But "Sorcery" doesn't play a part in the story we have here, so even that one word explanation sticks out for me like a sore thumb, unless we use sorcery as part of her plan with the Virus. I'm reminded of the poison that the Archmage used on Prince Malcolm in "Long Way To Morning", which was "made virulent by a magical spell". I think we can use something along those lines here. If Demona's plan could combine modern science with ancient sorcery it could accomplish a number of goals. For one thing, it introduces sorcery as an element in this world, letting us skate past Demona's transformations and immortality smoothly in a line of dialogue. Secondly, it gives her a long-term plan. Something she could have been working on throughout the centuries as she dodges the Hunters.

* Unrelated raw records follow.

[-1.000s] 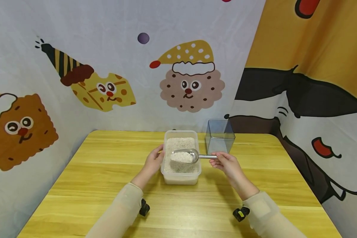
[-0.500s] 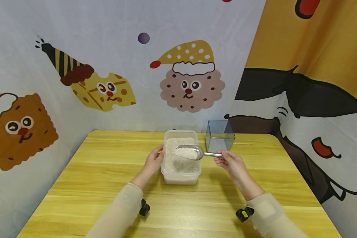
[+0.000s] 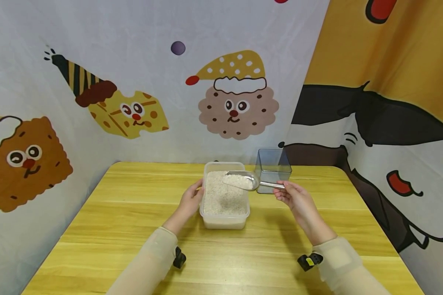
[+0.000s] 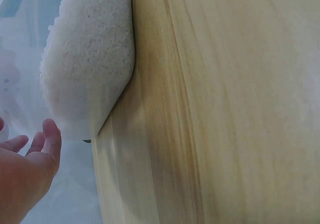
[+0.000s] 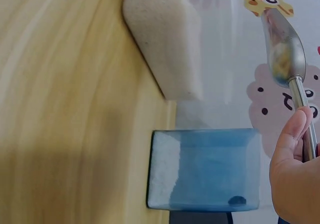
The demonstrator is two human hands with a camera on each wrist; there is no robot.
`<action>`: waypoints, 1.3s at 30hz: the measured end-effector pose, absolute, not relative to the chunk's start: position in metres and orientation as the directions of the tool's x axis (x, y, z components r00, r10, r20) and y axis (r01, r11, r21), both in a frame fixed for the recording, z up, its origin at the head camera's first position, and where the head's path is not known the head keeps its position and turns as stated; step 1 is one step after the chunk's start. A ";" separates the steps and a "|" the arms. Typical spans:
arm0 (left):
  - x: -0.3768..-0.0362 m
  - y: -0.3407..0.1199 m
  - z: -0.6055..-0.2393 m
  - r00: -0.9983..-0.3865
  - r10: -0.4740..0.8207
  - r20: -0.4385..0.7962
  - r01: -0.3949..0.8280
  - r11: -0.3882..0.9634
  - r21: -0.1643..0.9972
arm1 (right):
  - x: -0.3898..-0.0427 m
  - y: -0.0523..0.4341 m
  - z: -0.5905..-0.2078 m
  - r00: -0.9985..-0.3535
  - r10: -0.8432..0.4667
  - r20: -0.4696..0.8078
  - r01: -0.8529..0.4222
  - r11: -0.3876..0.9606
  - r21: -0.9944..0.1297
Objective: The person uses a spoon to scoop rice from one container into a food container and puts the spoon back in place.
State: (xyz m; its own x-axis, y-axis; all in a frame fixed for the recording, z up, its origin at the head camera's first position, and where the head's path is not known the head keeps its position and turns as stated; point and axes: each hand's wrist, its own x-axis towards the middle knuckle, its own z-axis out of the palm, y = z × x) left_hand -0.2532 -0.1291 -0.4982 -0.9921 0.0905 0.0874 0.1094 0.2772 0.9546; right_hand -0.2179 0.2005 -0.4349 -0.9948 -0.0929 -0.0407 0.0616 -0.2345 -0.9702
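Note:
In the head view, a clear plastic tub (image 3: pixel 225 223) of rice (image 3: pixel 225 198) stands at the middle of the table. My left hand (image 3: pixel 187 204) rests its fingers against the tub's left side; in the left wrist view that hand (image 4: pixel 32 166) has them loosely bent. A metal scoop (image 3: pixel 256 181), heaped with rice, is raised over the tub's right rim. My right hand (image 3: pixel 299 203) pinches its handle between thumb and fingers. Behind the handle stands a bluish clear square box (image 3: pixel 274 162); in the right wrist view this box (image 5: pixel 215 169) has a pale layer at its bottom.
The wooden table (image 3: pixel 133 192) reaches back to a cartoon-printed cloth (image 3: pixel 144 32) hung behind it. More printed cloth (image 3: pixel 391 164) hangs along the right side. A small black device (image 3: pixel 179 257) sits on the left wrist, another black device (image 3: pixel 310 261) on the right.
My right hand has carried the loaded scoop up and to the right, from over the tub's middle to its right rim near the bluish box. My left hand and the tub have stayed still.

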 end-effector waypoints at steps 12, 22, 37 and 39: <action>-0.255 -0.129 -0.499 -0.993 0.079 0.083 0.102 0.274 0.956 | -0.222 0.221 -0.418 -0.998 -0.053 0.017 0.001 -0.321 -0.947; -0.254 -0.129 -0.498 -0.994 0.079 0.076 0.094 0.257 0.962 | -0.227 0.240 -0.413 -0.997 0.004 0.077 -0.073 -0.394 -0.916; -0.253 -0.128 -0.497 -0.994 0.066 0.083 0.098 0.253 0.963 | -0.224 0.271 -0.421 -0.991 0.124 0.055 -0.101 -0.397 -0.912; -0.254 -0.128 -0.498 -0.995 0.064 0.078 0.092 0.245 0.965 | -0.223 0.275 -0.422 -0.990 0.136 0.047 -0.098 -0.391 -0.915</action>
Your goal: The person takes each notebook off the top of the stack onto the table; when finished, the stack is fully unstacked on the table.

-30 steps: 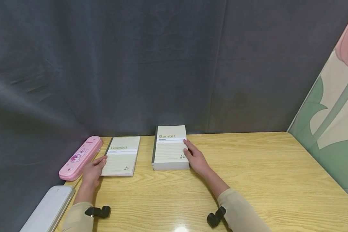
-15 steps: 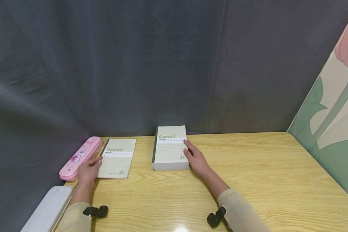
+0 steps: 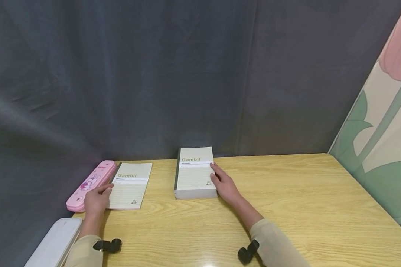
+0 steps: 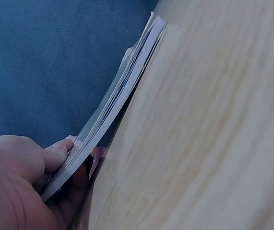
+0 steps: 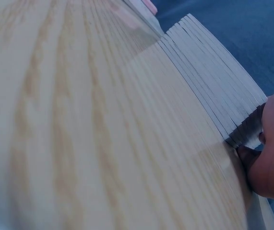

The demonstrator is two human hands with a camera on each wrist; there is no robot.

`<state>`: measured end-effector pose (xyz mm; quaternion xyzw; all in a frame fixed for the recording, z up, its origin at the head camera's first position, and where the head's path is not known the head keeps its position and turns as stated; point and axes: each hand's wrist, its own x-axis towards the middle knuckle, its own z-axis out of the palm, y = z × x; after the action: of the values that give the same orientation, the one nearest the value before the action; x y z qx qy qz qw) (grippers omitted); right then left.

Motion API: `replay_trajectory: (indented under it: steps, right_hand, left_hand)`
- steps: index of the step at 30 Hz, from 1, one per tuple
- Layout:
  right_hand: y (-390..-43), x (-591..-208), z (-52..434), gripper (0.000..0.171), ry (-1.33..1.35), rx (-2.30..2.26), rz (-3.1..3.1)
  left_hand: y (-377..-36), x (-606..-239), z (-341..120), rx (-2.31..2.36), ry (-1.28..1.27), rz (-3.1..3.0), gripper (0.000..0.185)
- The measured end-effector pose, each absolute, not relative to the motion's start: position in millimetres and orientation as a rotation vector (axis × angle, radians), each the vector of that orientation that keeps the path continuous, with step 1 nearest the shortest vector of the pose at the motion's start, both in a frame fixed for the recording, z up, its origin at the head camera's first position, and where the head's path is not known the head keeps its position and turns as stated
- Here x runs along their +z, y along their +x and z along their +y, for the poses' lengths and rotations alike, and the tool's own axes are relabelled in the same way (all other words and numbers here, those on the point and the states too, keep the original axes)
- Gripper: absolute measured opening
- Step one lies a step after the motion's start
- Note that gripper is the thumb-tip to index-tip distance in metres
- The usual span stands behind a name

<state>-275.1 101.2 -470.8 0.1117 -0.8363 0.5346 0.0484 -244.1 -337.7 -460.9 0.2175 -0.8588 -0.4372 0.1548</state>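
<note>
A cream Gambit notebook (image 3: pixel 129 191) with a dark spine lies left of centre. My left hand (image 3: pixel 96 200) pinches its spine side, thumb on the cover and fingers underneath. In the left wrist view this notebook (image 4: pixel 112 108) slants, its gripped side raised off the wood and its far end low against the table. A thick stack of matching notebooks (image 3: pixel 194 181) sits squarely at the middle of the table. Along its right side rests my right hand (image 3: pixel 226 188), fingertips at the top edge. The right wrist view shows the layered page edges of the stack (image 5: pixel 208 72) beside that hand.
A pink pencil case (image 3: pixel 91 185) with a rabbit picture stands just left of the single notebook. Nearer me at the left table edge is a white case (image 3: pixel 55 243). A dark curtain (image 3: pixel 187 74) hangs behind the wooden table (image 3: pixel 287 207).
My left hand has moved left with the single notebook, bringing it close to the pink pencil case and away from the stack. The right hand has stayed at the stack's side.
</note>
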Motion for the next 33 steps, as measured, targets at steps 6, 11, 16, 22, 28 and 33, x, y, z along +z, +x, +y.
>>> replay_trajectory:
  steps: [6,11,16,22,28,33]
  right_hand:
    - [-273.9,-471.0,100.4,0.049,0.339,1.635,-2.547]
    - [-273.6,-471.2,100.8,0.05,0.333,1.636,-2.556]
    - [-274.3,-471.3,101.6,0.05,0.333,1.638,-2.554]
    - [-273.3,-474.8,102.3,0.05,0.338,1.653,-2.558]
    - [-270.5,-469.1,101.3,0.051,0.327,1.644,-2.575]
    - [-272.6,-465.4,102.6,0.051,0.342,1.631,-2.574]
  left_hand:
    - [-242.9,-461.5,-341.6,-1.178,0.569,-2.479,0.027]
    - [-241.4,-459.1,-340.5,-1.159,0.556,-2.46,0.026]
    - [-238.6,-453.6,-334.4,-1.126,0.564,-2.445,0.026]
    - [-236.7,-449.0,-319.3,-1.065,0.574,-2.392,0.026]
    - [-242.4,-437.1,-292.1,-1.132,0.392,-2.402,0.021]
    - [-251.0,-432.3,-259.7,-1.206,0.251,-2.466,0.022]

For example, I think we should add a flashback in 15th century Florence, where Demona steels some magic spell or talisman and is pursued by a 15th century Hunter armed with da Vinci inspired technology (very high-tech for the time). It could give some scope to the whole project.

Then if we want, for the 1980 Paris Notre Dame scene it's not simply a fight between Demona and Jon Canmore, but Demona is there for a purpose, she's gathering the second ingredient she needs.

Thus by 1996, modern technology has finally caught up with black magic. Demona (in her human identity as Dominique Destin) has her own company, Brimstone Inc. (which she owns with Thailog, though we definitely don't need or want to bring him up here). She can be developing the virus herself. With every intention of using it on an unsuspecting humanity in combination with the magic she stole in the earlier flashbacks. Maybe she needs to wait for the Hunter's Moon to cast her viral spell.

By the way, Demona's threat to release the virus at the end is hardly empty just because Goliath knows she plans to do it anyway. What's to stop her from doing it right there and then? (This raises another question. Would the virus affect Gargoyles? If it did, would Demona care? Would it affect her? Is that why she needs to use magic with it so that she can control who it does or does not kill?)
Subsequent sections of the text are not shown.